Création de chapelles au sein du parti
En somme, pour ces membres de la Droite populaire - dont le ministre des Transports Thierry Mariani, les députés Lionnel Luca et Eric Raoult - le logo UMP ne suffit plus. Notamment quand il s’agit d’aller chercher les 6,4 millions d’électeurs qui ont voté pour Marine Le Pen au premier tour de la présidentielle.
Ce logo droite populaire, "ce sera une identification. On indiquera ainsi la couleur : nous sommes la vraie droite", a ainsi assuré à Europe1.fr, Lionnel Luca, député et vice-président du Conseil Général des Alpes-Maritimes. "On ne va pas s'excuser d'être de droite, surtout maintenant. Ce n'est pas "le courant humaniste" qui s'est imposé dans les urnes [au premier tour de la présidentielle] que je sache !", a encore fustigé le député, pointant du doigt un autre courant de l'UMP, les "Humanistes" de Jean Leonetti.
Puis, "il s’agit moins d’aller chercher les électeurs de tel ou tel que de ne pas laisser partir les nôtres !", a encore insisté Lionnel Luca qui assure qu’en cas de duel PS/FN au second tour des législatives, il "ne fera pas comme Chantal Jouanno". "Moi, je ne voterai pas ‘socialiste’ et je peux vous dire que la Droite populaire ne votera jamais ‘socialiste’", a-t-il insisté.
Bref, la Droite populaire, au sein de l’UMP, entend répondre à ses propres consignes, à ses propres règles. Plus qu’un courant, elle entend devenir un sous-parti, capable de s’opposer au cœur de l’UMP à tout ce qui n’est pas la "vraie droite", ceux par exemple, qui en cas de duel FN/PS, choisissent de ne "jamais de voter FN". C’est le cas des anciennes ministres Chantal Jouanno et Rachida Dati.
2007 est bien loin
Bref, pour l’UMP, les années 2006-2007 semblent très loin. "Il y avait alors une dynamique positive, de convergence des personnalités centristes et même villepinistes derrière Nicolas Sarkzoy. L’organisation UMP avait aspiré toutes les sensibilités. Ce n’est plus le cas", explique à Europe1.fr le politologue Stéphane Rozès, fondateur de CAP.
Aujourd’hui, outre la Droite populaire, une bonne partie des centristes ont déjà fait sécession dans le sillage de Jean-Louis Borloo. "Ce sont toutes des personnalités et des sensibilités insatisfaites qui ont décidé de se faire entendre comme bon leur semble", analyse Stéphane Rozès, qui estime que cette mozaisation du parti n’est pas un mouvement voulu. "Ce n’est pas pensé", explique-t-il.

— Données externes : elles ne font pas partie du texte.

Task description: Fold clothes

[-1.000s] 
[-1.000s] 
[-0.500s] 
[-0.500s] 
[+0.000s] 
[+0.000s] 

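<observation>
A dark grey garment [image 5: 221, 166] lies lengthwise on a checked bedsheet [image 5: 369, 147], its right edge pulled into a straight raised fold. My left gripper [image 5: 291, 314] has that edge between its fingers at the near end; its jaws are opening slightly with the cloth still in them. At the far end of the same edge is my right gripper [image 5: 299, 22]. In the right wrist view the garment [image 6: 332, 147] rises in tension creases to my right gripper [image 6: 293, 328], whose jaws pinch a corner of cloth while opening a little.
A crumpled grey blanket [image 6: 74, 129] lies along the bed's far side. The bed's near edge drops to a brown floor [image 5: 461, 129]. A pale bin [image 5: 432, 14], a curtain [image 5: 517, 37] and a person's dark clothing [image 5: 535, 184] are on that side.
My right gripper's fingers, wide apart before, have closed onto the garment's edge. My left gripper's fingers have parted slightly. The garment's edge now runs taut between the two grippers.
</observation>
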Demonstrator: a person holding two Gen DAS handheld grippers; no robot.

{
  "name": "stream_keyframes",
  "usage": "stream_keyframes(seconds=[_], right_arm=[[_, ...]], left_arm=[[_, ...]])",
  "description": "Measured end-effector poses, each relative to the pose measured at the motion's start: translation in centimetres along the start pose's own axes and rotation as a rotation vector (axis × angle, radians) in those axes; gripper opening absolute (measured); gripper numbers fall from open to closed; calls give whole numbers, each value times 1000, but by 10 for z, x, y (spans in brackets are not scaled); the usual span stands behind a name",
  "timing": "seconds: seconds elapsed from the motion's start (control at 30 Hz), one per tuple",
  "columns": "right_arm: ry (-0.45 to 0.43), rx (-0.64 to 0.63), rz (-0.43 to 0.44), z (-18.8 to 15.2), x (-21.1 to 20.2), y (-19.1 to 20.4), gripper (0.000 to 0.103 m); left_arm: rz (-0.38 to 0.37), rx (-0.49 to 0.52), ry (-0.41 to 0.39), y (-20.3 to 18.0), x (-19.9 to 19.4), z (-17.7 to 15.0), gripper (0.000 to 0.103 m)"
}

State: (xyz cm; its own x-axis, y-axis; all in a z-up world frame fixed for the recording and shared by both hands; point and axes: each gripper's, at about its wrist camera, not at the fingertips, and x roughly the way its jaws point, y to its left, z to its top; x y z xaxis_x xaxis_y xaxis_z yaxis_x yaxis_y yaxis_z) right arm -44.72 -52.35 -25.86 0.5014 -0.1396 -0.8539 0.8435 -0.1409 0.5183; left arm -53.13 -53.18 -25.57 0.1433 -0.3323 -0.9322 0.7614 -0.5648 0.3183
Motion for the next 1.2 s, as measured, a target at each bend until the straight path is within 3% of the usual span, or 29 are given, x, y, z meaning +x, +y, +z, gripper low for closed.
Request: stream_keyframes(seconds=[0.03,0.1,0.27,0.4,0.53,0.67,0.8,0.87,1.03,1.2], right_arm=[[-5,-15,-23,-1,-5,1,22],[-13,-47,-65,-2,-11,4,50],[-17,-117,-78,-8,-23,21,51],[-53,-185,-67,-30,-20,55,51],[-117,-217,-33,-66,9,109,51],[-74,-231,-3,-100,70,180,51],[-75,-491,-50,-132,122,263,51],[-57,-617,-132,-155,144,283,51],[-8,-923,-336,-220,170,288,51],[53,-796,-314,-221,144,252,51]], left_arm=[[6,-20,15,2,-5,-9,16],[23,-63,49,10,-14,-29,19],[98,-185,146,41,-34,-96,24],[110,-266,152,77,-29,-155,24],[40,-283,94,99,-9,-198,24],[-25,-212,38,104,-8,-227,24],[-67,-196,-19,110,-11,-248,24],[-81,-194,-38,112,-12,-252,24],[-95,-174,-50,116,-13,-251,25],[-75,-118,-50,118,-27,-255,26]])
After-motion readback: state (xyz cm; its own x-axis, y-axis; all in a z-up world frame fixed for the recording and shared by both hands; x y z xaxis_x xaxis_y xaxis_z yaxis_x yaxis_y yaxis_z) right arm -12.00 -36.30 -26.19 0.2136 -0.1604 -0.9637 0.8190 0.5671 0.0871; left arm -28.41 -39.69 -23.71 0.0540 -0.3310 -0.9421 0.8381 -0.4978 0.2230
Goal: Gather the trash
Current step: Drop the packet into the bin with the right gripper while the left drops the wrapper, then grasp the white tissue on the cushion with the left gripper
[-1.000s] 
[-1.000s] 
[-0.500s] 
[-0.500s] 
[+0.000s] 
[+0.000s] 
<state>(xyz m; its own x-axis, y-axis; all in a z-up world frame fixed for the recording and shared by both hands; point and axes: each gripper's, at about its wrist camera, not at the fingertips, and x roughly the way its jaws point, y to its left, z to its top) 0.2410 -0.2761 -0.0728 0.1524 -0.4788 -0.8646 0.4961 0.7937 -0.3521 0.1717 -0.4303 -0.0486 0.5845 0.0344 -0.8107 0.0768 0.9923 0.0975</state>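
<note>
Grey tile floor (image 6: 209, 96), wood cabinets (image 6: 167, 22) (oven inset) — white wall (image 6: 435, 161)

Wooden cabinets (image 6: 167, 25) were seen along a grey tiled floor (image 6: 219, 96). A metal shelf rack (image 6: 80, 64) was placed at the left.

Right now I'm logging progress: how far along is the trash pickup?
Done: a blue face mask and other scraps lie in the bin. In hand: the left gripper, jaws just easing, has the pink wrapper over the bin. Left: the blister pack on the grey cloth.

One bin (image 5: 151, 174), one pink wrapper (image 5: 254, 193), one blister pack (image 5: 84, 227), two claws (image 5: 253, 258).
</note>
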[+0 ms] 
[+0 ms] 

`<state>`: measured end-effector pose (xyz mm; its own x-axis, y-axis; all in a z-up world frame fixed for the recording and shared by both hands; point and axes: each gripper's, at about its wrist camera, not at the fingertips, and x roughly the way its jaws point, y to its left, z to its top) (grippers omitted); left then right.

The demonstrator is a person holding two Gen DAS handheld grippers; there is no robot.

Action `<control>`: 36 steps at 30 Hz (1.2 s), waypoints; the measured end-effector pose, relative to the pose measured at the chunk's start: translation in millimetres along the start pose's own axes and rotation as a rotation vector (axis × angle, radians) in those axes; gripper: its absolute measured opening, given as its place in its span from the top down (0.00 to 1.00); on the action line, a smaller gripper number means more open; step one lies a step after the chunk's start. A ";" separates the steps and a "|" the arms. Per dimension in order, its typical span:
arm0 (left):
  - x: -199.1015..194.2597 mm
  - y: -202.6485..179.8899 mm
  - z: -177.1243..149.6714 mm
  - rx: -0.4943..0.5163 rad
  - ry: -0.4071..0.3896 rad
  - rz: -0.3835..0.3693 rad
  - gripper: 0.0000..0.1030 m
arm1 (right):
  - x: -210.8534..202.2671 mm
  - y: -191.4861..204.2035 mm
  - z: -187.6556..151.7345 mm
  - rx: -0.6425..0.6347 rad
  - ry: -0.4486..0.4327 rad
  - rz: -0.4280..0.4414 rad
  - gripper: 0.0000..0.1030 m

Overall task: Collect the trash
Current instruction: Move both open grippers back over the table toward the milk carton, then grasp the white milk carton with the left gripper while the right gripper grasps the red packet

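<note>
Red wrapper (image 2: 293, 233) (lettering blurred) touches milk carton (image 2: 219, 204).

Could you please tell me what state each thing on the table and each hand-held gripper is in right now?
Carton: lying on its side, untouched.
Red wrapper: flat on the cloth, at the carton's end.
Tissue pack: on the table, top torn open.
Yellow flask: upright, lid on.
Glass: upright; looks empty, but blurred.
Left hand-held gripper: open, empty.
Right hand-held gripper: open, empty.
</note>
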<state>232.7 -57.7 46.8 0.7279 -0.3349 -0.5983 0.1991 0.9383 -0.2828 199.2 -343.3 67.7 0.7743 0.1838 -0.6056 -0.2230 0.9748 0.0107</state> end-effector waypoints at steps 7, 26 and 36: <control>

Comment siégeront-ils en juin ?
Avec cette droitisation et ceux qui la refuse, "il y a aujourd’hui une vraie mise à mal de l’édifice de l’UMP, tel que Alain Juppé et Jacques Chirac l’avait voulu et construit », note aussi Frédéric Dabi, directeur adjoint de l’Ifop.
En 2002, "à l’époque de la formation du parti, explique-t-il à Europe1.fr, les deux hommes avaient voulu mettre fin à ‘la droite la plus bête du monde’, celle qui se divise. Ils avaient alors formé un grand parti de droite, comme en Allemagne, qui rassemblait alors toutes les chapelles. Or aujourd’hui, on assiste au mouvement inverse".
Face à "cette crise d’identité", l’UMP risque-t-elle de se déliter ? "Ce n’est pour l’instant qu’une hypothèse », répond Frédéric Dabi qui estime que "le juge de paix, ce sera le niveau de la droite à la fin des législatives. Que feront les députés de l’UMP s’il y a, par exemple, "une vague rose" ? Comment décideront-ils de siéger à l’Assemblée nationale ? Les centristes avec la Droite populaire ou séparément ?". La réponse en juin prochain. Dans un mois et demi.